Вот почему Эстер Принн не сбежала. На окраине городка, в границах полуострова, но в отдалении от всех других обиталищ, стоял маленький коттедж, крытый тростником. Он был построен предыдущим поселенцем, затем заброшен, поскольку почва вокруг была слишком скудна для земледелия, а относительная удаленность оставляла его вне сферы общественной активности, к которой уже тогда тяготели эмигранты. Коттедж стоял на берегу, с видом на залив и покрытые лесом холмы на другой его стороне, к западу. Несколько низкорослых деревьев, которые росли только на полуострове, не слишком скрывали коттедж, а наоборот, подчеркивали, что здесь пребывает некий объект, стремящийся или, по крайней мере, желающий быть сокрытым. В этом крошечном одиноком жилище, с небольшими своими сбережениями и по разрешению магистрата, все еще пристально присматривающего за ней, Эстер Принн и осталась жить со своим ребенком. Загадочная тень подозрений сразу же окутала это место. Дети, слишком юные, чтобы осознать, почему эту женщину следовало лишить человеческого милосердия, подбирались достаточно близко, чтобы различить ее за вышивкой у окна коттеджа, или в дверях, или возделывающей свой маленький сад, или шагающей по тропинке, ведущей в город, и бросались врассыпную, заметив алую букву на ее груди, подгоняемые странным и заразным страхом.

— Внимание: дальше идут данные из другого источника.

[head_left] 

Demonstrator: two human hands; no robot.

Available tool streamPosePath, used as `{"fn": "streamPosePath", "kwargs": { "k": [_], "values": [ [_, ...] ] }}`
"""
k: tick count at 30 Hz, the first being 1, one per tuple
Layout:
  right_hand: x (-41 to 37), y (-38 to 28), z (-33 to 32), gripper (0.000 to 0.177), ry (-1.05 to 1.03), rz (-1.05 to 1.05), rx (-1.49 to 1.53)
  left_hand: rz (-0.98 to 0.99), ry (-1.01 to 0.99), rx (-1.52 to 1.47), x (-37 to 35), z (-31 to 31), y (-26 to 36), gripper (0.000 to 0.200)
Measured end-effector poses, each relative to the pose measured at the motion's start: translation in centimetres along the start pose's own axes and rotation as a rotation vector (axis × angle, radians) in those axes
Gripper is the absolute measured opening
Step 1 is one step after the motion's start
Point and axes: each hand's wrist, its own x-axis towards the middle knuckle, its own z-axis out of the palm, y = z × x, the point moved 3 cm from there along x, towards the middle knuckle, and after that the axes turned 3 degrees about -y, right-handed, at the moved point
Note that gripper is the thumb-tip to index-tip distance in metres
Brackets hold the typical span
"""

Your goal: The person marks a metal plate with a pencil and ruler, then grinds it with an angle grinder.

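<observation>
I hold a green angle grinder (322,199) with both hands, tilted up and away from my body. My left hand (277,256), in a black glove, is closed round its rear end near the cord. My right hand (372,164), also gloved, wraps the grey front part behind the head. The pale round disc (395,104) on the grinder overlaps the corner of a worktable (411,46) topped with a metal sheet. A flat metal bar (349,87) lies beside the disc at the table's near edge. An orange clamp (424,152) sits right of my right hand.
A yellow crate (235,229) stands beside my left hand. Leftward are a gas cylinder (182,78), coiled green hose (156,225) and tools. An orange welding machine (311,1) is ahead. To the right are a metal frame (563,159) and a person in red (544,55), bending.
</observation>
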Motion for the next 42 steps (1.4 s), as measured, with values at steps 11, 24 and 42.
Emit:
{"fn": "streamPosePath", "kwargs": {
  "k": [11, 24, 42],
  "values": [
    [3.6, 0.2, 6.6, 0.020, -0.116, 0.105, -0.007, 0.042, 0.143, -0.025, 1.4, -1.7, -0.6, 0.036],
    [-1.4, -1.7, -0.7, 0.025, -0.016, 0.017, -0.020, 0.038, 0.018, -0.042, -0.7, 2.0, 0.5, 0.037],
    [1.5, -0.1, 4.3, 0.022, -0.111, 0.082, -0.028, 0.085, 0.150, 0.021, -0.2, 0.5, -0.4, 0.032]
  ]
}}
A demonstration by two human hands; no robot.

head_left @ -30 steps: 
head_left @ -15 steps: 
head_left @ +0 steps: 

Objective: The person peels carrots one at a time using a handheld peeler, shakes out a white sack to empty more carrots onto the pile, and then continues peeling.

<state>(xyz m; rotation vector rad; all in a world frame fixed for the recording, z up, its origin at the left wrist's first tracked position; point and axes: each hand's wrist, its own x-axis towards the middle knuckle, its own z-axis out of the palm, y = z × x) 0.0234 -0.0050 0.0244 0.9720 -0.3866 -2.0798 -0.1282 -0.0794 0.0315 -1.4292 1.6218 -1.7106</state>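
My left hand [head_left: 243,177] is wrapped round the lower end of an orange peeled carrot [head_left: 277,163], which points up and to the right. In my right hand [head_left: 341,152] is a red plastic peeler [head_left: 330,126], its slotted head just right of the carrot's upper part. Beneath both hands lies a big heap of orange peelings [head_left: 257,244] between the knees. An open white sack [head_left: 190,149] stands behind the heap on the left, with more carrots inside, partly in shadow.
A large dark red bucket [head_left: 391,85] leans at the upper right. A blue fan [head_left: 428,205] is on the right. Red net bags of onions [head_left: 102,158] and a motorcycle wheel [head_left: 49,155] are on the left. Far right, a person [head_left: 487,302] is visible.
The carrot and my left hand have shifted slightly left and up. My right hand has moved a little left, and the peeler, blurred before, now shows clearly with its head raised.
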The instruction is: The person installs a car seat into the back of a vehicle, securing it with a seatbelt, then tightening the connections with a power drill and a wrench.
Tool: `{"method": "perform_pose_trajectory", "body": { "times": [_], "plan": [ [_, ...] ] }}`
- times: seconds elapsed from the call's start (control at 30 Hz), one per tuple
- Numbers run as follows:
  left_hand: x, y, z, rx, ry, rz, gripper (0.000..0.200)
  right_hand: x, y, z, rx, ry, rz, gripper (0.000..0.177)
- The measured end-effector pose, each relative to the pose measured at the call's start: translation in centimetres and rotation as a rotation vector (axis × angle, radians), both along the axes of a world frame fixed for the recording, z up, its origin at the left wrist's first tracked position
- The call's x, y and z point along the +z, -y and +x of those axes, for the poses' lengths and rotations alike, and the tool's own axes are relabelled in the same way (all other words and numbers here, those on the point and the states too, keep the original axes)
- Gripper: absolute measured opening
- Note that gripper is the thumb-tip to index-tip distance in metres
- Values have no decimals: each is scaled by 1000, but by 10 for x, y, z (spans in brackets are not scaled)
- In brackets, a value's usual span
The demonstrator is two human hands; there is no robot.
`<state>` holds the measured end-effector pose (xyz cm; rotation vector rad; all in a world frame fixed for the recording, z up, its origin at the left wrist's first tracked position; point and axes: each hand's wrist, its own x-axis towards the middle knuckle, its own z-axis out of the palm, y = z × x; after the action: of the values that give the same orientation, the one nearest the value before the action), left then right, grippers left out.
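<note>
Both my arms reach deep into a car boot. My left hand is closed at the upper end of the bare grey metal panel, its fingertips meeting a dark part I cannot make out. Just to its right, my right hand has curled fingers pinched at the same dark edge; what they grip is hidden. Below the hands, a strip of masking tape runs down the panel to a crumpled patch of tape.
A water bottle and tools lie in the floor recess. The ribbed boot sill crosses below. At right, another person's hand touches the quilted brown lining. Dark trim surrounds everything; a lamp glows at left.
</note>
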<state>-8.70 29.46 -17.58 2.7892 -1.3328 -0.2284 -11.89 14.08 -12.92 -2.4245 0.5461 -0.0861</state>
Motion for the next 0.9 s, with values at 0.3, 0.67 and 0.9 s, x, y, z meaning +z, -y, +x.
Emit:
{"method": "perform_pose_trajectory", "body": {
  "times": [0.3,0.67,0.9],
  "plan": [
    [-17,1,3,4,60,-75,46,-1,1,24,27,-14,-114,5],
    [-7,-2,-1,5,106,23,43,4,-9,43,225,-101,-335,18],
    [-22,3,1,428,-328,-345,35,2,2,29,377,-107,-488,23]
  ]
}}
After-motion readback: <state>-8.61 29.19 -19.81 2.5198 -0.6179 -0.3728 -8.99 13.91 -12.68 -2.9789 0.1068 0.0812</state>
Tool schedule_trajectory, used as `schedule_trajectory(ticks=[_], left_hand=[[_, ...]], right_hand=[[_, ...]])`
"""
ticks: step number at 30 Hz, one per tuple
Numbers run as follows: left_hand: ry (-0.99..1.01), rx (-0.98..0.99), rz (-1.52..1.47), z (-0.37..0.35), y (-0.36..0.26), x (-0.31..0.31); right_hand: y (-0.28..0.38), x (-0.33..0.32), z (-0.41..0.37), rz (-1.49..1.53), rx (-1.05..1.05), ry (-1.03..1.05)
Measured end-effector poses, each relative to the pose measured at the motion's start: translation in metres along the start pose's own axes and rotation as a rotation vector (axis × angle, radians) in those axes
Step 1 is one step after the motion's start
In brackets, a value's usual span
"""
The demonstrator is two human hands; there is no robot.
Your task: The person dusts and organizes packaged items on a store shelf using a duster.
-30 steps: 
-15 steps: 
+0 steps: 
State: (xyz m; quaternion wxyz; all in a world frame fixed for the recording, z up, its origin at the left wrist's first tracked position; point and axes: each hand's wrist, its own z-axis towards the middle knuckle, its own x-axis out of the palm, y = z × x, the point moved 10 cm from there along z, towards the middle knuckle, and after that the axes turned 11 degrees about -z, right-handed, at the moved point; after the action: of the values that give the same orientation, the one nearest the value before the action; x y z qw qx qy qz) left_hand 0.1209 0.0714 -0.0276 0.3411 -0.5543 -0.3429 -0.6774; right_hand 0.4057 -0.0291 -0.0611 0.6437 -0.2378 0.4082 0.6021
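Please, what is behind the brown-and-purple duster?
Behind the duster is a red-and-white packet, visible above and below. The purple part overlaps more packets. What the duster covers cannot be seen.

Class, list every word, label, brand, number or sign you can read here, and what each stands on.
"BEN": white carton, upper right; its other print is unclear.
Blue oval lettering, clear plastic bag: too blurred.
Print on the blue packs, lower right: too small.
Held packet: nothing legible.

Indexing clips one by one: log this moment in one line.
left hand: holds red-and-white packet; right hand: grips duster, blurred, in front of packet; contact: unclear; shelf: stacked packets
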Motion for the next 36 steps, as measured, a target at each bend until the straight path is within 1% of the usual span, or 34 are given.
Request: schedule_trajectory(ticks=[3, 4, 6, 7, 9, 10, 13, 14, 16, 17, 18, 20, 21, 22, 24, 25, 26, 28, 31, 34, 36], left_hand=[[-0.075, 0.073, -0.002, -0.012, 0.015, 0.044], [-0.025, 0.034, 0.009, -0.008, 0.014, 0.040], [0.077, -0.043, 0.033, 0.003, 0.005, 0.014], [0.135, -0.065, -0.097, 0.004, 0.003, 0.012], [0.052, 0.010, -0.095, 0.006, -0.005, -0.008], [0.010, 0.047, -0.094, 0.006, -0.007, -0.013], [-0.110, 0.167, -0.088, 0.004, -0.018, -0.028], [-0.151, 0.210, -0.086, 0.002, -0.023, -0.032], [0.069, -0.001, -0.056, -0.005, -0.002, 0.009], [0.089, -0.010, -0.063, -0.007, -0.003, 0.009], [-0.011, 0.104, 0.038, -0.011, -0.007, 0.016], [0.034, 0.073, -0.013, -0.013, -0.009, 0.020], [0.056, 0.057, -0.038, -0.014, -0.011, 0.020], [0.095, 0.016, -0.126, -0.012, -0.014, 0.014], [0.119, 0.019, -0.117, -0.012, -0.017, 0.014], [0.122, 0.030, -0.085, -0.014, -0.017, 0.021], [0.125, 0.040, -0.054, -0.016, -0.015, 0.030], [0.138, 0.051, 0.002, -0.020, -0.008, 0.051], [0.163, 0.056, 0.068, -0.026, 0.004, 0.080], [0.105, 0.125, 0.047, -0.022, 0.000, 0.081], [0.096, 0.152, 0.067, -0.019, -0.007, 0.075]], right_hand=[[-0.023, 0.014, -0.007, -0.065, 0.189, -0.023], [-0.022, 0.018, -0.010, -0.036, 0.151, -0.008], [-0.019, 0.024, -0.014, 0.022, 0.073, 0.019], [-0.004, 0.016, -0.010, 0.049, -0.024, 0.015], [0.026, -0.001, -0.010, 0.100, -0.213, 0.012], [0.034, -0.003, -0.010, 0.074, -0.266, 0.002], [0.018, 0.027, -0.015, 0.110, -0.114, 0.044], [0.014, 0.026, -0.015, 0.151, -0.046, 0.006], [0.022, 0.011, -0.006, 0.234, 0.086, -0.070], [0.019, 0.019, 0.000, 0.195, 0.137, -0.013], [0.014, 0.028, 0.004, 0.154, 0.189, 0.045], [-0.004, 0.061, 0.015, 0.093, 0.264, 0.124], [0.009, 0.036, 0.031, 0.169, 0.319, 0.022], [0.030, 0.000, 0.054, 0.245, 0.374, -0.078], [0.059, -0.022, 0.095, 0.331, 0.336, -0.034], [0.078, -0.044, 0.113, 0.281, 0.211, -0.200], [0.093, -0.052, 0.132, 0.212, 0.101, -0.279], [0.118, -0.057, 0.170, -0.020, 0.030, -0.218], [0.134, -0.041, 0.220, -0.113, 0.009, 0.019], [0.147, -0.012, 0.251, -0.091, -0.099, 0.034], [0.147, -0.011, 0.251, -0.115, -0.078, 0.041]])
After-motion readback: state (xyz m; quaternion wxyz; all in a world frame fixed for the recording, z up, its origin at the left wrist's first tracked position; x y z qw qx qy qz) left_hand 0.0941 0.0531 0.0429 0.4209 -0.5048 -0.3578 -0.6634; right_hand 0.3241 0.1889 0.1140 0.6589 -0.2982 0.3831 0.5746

При всем одиночестве, в котором она оказалась без единого друга, осмелившегося бы ее посетить, Эстер, однако, не подвергалась нужде. Она владела искусством, которое даже в землях, оставлявших для него предельно малое место, позволяло ей заработать на хлеб себе и своему подрастающему ребенку. То было искусство, тогда, как и ныне, принадлежащее только женскому роду, – вышивка. Она носила на груди, в фантазийно расшитой букве образчик своего тонкого и изобретательного мастерства, которым придворные дамы с удовольствием бы украсили и себя, чтобы добавить глубоко одухотворенное украшение, созданное человеческой искусностью, к платьям из золота и шелка. Здесь же, в траурной простоте, которая в целом характеризовала всю пуританскую моду в одежде, на лучшие творения ее рук спрос мог быть крайне нерегулярен. И все же вкус той эпохи, требовавший вычурности в композициях подобного рода, распространил свое влияние и на наших упрямых прародителей, отказавшихся от такого количества роскоши, что с остатками распрощаться уже не могли.